REQUIRED ACTION -
Restate every record word for word, without the pictures.

DATA RECORDS -
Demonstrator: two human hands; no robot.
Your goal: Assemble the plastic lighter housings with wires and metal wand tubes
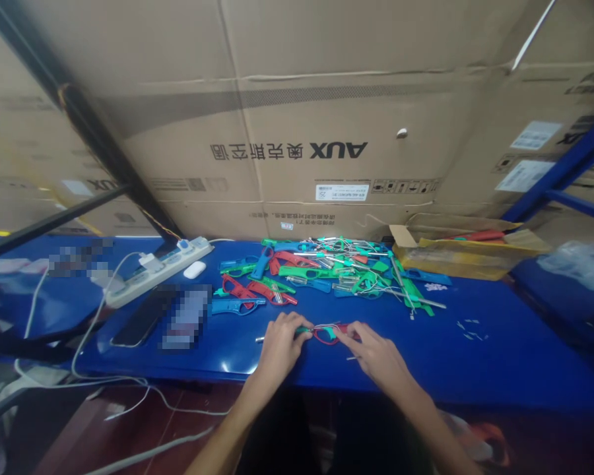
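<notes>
in the head view, at the lower centre of the frame, a red casing [343, 328] of smooth plastic, with a rounded loop and thin wires along its top, lies between both hands above a glossy blue tabletop [505, 349]. the left hand [283, 340] pinches its left end, thumb against fingertips, near a green bit; the right hand [373, 346] is closed with bent fingers on its right end. a ribbed metal tip [260, 340] shows just left of the left hand.

at mid-frame sprawls a tangled pile [321, 267] of hard plastic shells in red, green and blue, mixed with slim metal rods and loose wires. at centre right, an open cardboard box [450, 262] banded with yellow tape holds red pieces [485, 235]. flat, creased brown cardboard [287, 105] with upside-down print fills the upper frame.
</notes>
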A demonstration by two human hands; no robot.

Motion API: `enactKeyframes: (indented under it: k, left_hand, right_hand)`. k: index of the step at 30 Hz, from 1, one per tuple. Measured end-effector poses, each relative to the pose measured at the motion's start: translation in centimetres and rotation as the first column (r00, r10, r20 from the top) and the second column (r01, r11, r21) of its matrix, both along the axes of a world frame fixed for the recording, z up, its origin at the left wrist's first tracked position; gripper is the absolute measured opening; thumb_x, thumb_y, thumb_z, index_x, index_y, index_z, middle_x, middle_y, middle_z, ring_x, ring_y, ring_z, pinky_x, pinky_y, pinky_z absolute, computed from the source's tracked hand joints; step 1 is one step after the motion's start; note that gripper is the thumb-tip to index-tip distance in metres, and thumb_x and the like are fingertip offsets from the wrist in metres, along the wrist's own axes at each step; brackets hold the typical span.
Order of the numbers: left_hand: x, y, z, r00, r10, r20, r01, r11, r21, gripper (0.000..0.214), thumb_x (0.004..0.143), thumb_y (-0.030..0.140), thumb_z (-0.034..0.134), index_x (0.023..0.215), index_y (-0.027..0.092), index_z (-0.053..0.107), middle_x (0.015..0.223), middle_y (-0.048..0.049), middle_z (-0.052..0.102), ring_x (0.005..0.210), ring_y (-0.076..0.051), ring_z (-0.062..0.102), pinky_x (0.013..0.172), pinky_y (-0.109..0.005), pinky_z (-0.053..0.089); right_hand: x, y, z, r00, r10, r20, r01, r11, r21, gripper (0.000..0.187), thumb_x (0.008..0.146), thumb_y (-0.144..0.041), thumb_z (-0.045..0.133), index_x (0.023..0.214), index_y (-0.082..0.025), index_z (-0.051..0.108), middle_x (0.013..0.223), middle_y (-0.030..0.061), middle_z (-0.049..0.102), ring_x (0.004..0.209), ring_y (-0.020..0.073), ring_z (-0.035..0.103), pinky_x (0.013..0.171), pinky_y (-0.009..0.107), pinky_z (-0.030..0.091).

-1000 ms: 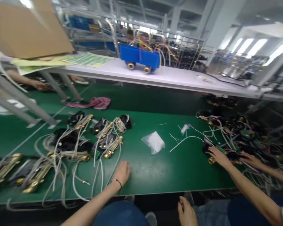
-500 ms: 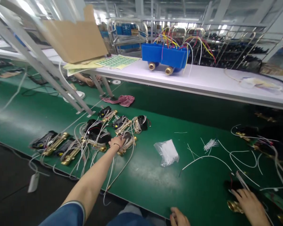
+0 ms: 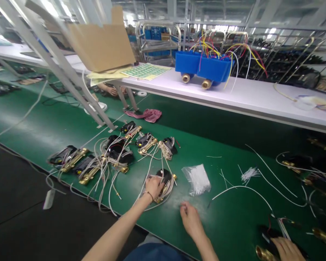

RESPONSE TO THE TASK -
Demonstrator: two human hands; no robot.
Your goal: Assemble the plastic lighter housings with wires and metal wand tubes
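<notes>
in the head view, at the lower centre of the frame, a red casing [343, 328] of smooth plastic, with a rounded loop and thin wires along its top, lies between both hands above a glossy blue tabletop [505, 349]. the left hand [283, 340] pinches its left end, thumb against fingertips, near a green bit; the right hand [373, 346] is closed with bent fingers on its right end. a ribbed metal tip [260, 340] shows just left of the left hand.

at mid-frame sprawls a tangled pile [321, 267] of hard plastic shells in red, green and blue, mixed with slim metal rods and loose wires. at centre right, an open cardboard box [450, 262] banded with yellow tape holds red pieces [485, 235]. flat, creased brown cardboard [287, 105] with upside-down print fills the upper frame.
</notes>
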A demonstration by two human hands; no robot.

Motion API: `enactKeyframes: (indented under it: k, left_hand, right_hand)`. k: index of the step at 30 Hz, from 1, one per tuple. Measured end-effector poses, each relative to the pose measured at the motion's start: translation in centimetres and rotation as the first column (r00, r10, r20 from the top) and the second column (r01, r11, r21) of its matrix, both along the axes of a world frame fixed for the recording, z up, its origin at the left wrist's first tracked position; gripper is the absolute measured opening; thumb_x, thumb_y, thumb_z, index_x, index_y, index_z, middle_x, middle_y, middle_z, ring_x, ring_y, ring_z, pinky_x, pinky_y, pinky_z absolute, computed from the source's tracked hand joints; step 1 is one step after the motion's start; note that gripper is the thumb-tip to index-tip distance in metres, and thumb_x and the like are fingertip offsets from the wrist in metres, along the wrist's own axes at each step; brackets hold the typical span.
Order of the numbers: left_hand: x, y, z, r00, r10, r20, r01, r11, r21, gripper (0.000..0.214), thumb_x (0.004..0.143), thumb_y (-0.030..0.140), thumb_z (-0.034..0.134), index_x (0.023..0.215), index_y (-0.027..0.092), index_z (-0.053..0.107), middle_x (0.015..0.223), middle_y (-0.048..0.049), middle_z (-0.052..0.102), ring_x (0.005..0.210), ring_y (-0.076..0.051), ring_z (-0.062..0.102), pinky_x (0.013..0.172), pinky_y (-0.109..0.005), pinky_z (-0.053..0.089); right_hand: x, y, z, r00, r10, r20, r01, r11, r21, gripper (0.000..0.187), thumb_x (0.008..0.146), thumb_y (-0.144..0.041), thumb_z (-0.045..0.133), index_x (0.023..0.214), index_y (-0.082..0.025), index_z (-0.051..0.108), middle_x (0.013..0.223), middle_y (-0.030..0.061), middle_z (-0.049..0.102), ring_x (0.004..0.209), ring_y (-0.020..0.073), ring_z (-0.035..0.103), pinky_x (0.013..0.171), pinky_y (-0.009..0.107), pinky_z (-0.030..0.091).

-1000 ms: 
-500 ms: 
+0 ms: 

The output requires no further additions.